BruCON Training: Module 2, Attacking signaling protocols

Published on Sep 1, 2010 in , ,

This is part of the BruCON VoIP security crash course training intro. For more information about the course and to secure a place, check out the BruCON website.

Most VoIP systems perform signaling using a protocol separate than the media transfer protocol. Signaling protocols allow VoIP systems to register, authenticate, and initiate phone calls and tends to carry a lot of intelligence with it. In this part of the training, Joffrey and myself will talk you through the following different signaling protocols and attacks that apply to these protocols:

  • SIP - an open standard
  • IAX2 - used by Asterisk PBX and compatible phones
  • SCCP (Skinny) - used by Cisco systems
  • MGCP - the media gateway control protocol, typically used between gateways and IVR systems
  • H.323 - found in gateways and older systems

The fun part? The exercises!
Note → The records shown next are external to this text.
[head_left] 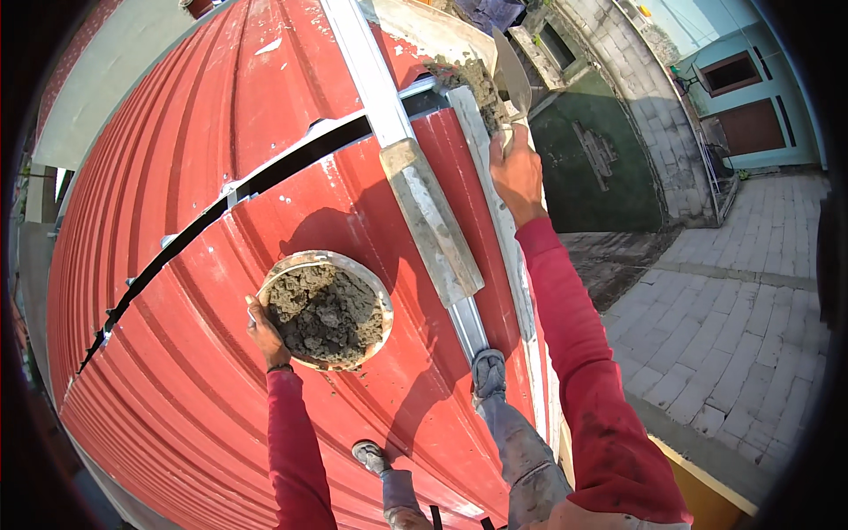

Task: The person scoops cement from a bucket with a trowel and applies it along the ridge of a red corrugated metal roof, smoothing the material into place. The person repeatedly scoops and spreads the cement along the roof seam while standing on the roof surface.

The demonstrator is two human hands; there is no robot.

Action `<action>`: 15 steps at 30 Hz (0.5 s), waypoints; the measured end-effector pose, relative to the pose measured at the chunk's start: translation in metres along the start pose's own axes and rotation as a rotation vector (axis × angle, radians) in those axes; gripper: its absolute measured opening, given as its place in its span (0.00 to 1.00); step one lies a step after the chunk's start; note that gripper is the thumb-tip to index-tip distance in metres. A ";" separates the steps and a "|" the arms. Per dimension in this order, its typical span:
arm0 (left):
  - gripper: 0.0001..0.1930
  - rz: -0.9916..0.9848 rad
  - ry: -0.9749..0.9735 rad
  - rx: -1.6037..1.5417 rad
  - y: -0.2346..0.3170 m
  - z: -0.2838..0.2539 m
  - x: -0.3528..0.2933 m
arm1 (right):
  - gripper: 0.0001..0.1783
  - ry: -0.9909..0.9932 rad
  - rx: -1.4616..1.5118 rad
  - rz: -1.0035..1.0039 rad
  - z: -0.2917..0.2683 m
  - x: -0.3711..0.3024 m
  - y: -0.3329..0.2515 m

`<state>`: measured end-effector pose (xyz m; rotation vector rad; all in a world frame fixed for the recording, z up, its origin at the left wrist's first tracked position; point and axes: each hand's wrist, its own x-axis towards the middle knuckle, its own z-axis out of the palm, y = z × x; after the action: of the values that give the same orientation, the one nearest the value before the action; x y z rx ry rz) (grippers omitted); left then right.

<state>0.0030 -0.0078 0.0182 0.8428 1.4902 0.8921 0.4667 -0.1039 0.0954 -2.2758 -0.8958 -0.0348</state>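
Observation:
My left hand point(263, 333) is closed on the rim of a round bucket point(385, 305) with wet grey mortar point(322, 314) in it. The bucket rests on a red ribbed metal roof point(300, 234). Stretched out to the far right edge of the roof, my right hand point(518, 177) is closed round the handle of a trowel point(512, 75), whose blade points away from me. Beside the blade, a rough heap of mortar point(477, 88) lies along the top of the wall edge point(495, 190). My fingers hide most of the trowel handle.
A mortar-stained wooden board point(433, 221) lies on a long metal channel point(367, 75) running away from me. A dark gap point(300, 159) splits the roof sheets. My shoes point(488, 373) stand on the roof. Beyond the right edge the drop leads to a paved yard point(724, 336).

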 end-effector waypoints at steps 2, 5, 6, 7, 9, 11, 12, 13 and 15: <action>0.30 0.043 0.035 0.009 -0.004 -0.025 0.011 | 0.16 -0.240 0.158 0.141 -0.038 -0.074 -0.039; 0.29 0.006 -0.001 -0.012 0.008 -0.009 0.000 | 0.14 -0.643 0.305 0.323 -0.113 -0.187 -0.079; 0.28 0.020 0.013 -0.048 0.007 -0.010 0.004 | 0.13 -0.762 0.311 0.341 -0.129 -0.222 -0.090; 0.28 0.027 -0.013 -0.028 0.000 -0.005 0.008 | 0.13 -0.849 0.344 0.392 -0.146 -0.242 -0.111; 0.24 0.018 0.027 0.002 -0.017 0.014 0.011 | 0.14 -0.925 0.242 0.331 -0.140 -0.270 -0.125; 0.23 0.098 0.050 -0.018 -0.015 0.015 0.005 | 0.18 -0.974 0.020 0.189 -0.090 -0.287 -0.125; 0.23 0.072 0.047 0.025 -0.013 0.003 0.007 | 0.19 -0.947 -0.059 0.120 -0.060 -0.296 -0.127; 0.24 0.040 0.040 0.064 -0.012 -0.006 0.008 | 0.20 -0.926 -0.072 0.096 -0.035 -0.305 -0.138; 0.24 0.068 0.027 -0.032 -0.007 -0.003 0.015 | 0.21 -0.865 -0.035 0.055 0.013 -0.309 -0.155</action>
<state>-0.0018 0.0019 0.0051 0.8655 1.4740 0.9786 0.1334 -0.1974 0.0962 -2.3384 -1.2403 1.0268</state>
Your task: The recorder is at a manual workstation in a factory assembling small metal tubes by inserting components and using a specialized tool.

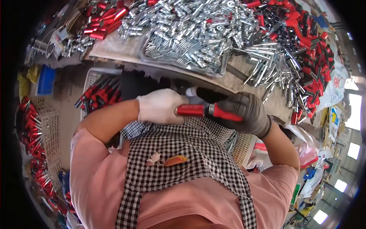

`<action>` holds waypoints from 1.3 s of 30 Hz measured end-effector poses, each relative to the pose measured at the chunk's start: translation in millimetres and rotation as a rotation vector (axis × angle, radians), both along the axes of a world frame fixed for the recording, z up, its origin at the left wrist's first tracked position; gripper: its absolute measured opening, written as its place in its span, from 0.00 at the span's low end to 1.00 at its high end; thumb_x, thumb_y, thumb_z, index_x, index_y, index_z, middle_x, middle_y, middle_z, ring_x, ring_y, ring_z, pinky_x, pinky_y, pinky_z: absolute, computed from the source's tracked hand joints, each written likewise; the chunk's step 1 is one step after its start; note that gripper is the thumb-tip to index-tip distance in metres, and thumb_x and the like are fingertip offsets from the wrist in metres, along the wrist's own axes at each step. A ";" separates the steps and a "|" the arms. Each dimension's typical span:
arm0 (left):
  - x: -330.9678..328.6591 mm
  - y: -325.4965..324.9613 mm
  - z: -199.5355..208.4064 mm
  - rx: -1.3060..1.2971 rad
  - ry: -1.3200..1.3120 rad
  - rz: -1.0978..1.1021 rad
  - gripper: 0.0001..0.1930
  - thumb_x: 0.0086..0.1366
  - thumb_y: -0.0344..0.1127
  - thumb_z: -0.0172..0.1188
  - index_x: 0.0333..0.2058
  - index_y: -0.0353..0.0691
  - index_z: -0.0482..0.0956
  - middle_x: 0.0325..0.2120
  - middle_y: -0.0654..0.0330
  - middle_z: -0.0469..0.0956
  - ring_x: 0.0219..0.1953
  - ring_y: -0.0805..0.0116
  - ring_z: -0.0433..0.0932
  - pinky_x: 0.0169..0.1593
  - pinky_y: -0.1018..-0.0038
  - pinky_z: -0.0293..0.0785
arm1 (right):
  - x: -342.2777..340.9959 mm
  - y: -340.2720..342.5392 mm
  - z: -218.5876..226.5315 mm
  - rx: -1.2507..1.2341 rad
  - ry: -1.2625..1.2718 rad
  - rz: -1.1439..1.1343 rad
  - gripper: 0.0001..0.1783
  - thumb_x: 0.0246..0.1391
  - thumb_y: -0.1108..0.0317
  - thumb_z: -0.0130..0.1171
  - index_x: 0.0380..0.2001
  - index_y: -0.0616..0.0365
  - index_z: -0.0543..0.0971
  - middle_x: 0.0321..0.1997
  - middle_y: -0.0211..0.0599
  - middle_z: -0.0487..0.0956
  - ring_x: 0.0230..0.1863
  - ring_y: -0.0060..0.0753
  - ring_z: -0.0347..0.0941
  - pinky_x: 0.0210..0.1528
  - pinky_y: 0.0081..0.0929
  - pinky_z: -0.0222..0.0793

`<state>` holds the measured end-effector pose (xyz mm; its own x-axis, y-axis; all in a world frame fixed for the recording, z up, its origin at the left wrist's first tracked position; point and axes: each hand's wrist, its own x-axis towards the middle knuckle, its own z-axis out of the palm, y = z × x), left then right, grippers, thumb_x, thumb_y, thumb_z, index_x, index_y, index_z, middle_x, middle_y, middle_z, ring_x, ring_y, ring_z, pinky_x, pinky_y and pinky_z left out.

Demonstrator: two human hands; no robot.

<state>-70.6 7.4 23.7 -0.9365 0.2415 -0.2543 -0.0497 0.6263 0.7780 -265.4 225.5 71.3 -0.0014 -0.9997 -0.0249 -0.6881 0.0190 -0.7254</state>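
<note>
One red tool [190,110]: two glossy sections, dark-silver collar [210,110] between; held before one checked apron [179,141], one metal-filled tray [171,64] at 12 o'clock. Long axis nearly 9-to-3 o'clock, grip [225,113] toward 3. One white-gloved left hand [162,106], curled round the 9 o'clock end; one dark-gloved right hand [251,112], closed round the grip.

From my feed: lettering on the orange patch [175,160] of the checkered apron [198,141]; red print on the white plastic bag [334,90], far right; red tube [190,110] marked faintly, too small for me.
</note>
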 end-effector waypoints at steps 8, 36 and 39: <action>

We plan to use a hands-on approach rather than simply describe the protocols and attacks.

These are some of the practicals we have in store:

  1. Sniffing SIP, in order to understand how it all works and also spy on the metadata or signal
  2. Scanning SIP, to see how we can easily identify SIP devices very quickly using SIPVicious and other tools
  3. SIP extension enumeration and online password cracking, to understand better how VoIP attackers are in fact making phone calls for free at the expense of their victims
  4. Avoiding toll / fraudulent calls, featuring the main ways that attackers are abusing SIP PBX servers out there
  5. INVITE floods, which is still an effective attack and bring down various SIP enabled devices
  6. Fuzzing SIP, existent tools and their usage
  7. Using John the ripper to crack SIP passwords, which also includes capturing the SIP authentication messages and patching John the ripper to crack the hash
  8. Online and offline password cracking in IAX2, the tools and their usage
  9. Scanning IAX2 which allows us to find Asterisk servers
  10. MiTM attacks using SCCP proxy, which is a fun way of playing with the phones and can allow us to turn Cisco phones into remote spy bugs
  11. Capture FAC (Forced Authorization Codes) code, which is a restriction usually used in Cisco VoIP environments to allow / block international calls
  12. Call fraud with MGCP, since MGCP has little or no security
  13. DoS on MGCP, or how to cause your VoIP Gateway to go down
  14. RTP redirection, which can allow all sorts of fun (and sometimes profit)
  15. Callmanager hijack (details later ;-))

With all these exercises we expect all the attendees to get really busy and gain useful experience with the signaling protocols.